TASK DESCRIPTION: Output only the lines below from the one holding "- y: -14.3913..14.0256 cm" down to the one holding "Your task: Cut", both end lines included and every picture dropped.
------
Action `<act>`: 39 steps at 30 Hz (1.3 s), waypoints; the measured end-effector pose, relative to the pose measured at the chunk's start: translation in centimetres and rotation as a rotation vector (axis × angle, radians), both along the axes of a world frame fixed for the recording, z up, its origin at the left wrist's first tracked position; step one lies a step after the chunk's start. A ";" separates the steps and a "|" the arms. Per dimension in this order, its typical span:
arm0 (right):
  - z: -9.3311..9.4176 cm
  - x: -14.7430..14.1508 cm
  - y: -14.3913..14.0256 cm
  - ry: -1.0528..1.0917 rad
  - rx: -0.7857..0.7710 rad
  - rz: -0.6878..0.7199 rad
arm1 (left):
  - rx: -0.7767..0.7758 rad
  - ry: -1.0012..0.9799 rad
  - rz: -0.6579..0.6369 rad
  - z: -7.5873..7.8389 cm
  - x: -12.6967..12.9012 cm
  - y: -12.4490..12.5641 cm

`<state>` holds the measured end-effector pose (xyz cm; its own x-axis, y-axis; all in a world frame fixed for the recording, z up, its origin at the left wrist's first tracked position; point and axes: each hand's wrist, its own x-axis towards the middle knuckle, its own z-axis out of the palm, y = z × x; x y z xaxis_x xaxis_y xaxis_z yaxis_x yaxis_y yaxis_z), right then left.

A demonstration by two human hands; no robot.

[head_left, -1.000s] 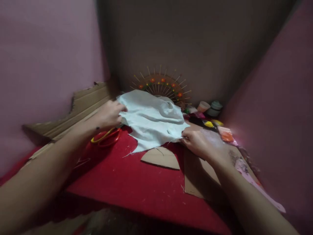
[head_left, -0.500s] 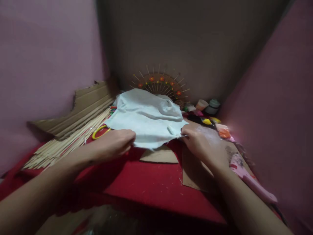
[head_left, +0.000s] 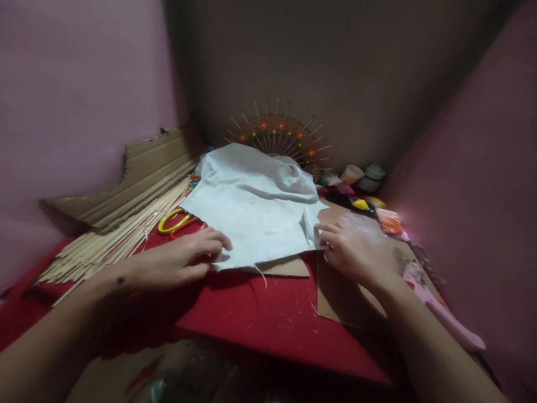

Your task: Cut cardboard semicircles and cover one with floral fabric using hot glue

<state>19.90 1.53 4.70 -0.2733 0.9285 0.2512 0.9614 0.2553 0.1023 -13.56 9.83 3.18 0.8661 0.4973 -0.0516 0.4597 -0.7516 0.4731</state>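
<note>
A pale, whitish cloth (head_left: 260, 224) with a frayed front edge lies over a curved cardboard piece (head_left: 289, 267), of which only the front right part shows. My left hand (head_left: 188, 254) rests at the cloth's front left corner, its fingers loosely bent and apart. At the front right corner, my right hand (head_left: 352, 252) touches the cloth's edge with its fingers apart. Beside that hand a small fold stands up in the cloth. Yellow-handled scissors (head_left: 168, 223) lie left of the cloth, just beyond my left hand, with an orange handle next to them.
Thin wooden sticks (head_left: 113, 235) and torn cardboard (head_left: 155, 168) lie at left. A flower-decorated half-round fan shape (head_left: 277, 129) stands behind the cloth. To the right are flat cardboard (head_left: 335, 302), a pink-handled tool (head_left: 444, 313), an orange packet (head_left: 390, 222) and a cup (head_left: 352, 173). Red cloth (head_left: 268, 313) covers the table.
Both hands have lowered the cloth's front edge toward me, covering more of the curved cardboard. My left fingers have loosened from the edge and spread; the right fingers have loosened too.
</note>
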 end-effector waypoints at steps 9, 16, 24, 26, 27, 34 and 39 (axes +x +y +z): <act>-1.7 2.7 -1.7 -0.071 -0.008 -0.049 | -0.008 0.030 0.006 -1.8 -0.1 -1.6; -1.4 1.2 -3.6 0.195 0.342 -0.031 | -0.200 -0.050 0.158 -0.8 0.5 -0.6; -3.2 -5.5 -3.3 -0.163 -0.008 0.447 | -0.391 -0.168 0.265 -1.4 0.5 0.3; -3.5 -6.0 -2.6 -0.290 0.009 0.473 | -0.393 -0.173 0.265 -1.6 0.5 0.4; -3.6 -6.0 -2.3 -0.326 0.018 0.481 | -0.396 -0.175 0.264 -1.7 0.4 0.5; -4.3 -5.5 -0.7 -0.282 0.020 0.407 | -0.391 -0.185 0.264 -2.0 0.2 0.9; -4.4 -5.9 0.2 -0.117 -0.077 0.216 | -0.394 -0.208 0.287 -2.3 0.3 1.0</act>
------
RESULT FOR THIS TASK:
  - y: -14.3913..14.0256 cm
  - ry: -1.0528..1.0917 rad
  - rx: -0.7857..0.7710 rad
  - rz: -0.6878..0.7199 rad
arm1 (left):
  - rx: -0.7767..0.7758 rad
  - ry: -1.0012..0.9799 rad
  - rz: -0.6579..0.6369 rad
  - z: -7.5873..7.8389 cm
  - x: -12.6967..12.9012 cm
  - y: -12.4490..12.5641 cm

`<state>` holds the measured end-effector pose (xyz cm; its own x-axis, y-axis; all in a world frame fixed for the recording, z up, its origin at the left wrist's first tracked position; point and axes: each hand's wrist, its own x-axis towards the middle knuckle, its own z-axis out of the palm, y = z × x; x y z xaxis_x xaxis_y xaxis_z yaxis_x yaxis_y yaxis_z), right then left.

A demonstration by two human hands; no robot.

[head_left, -1.000s] 
[head_left, -0.500s] 
[head_left, +0.000s] 

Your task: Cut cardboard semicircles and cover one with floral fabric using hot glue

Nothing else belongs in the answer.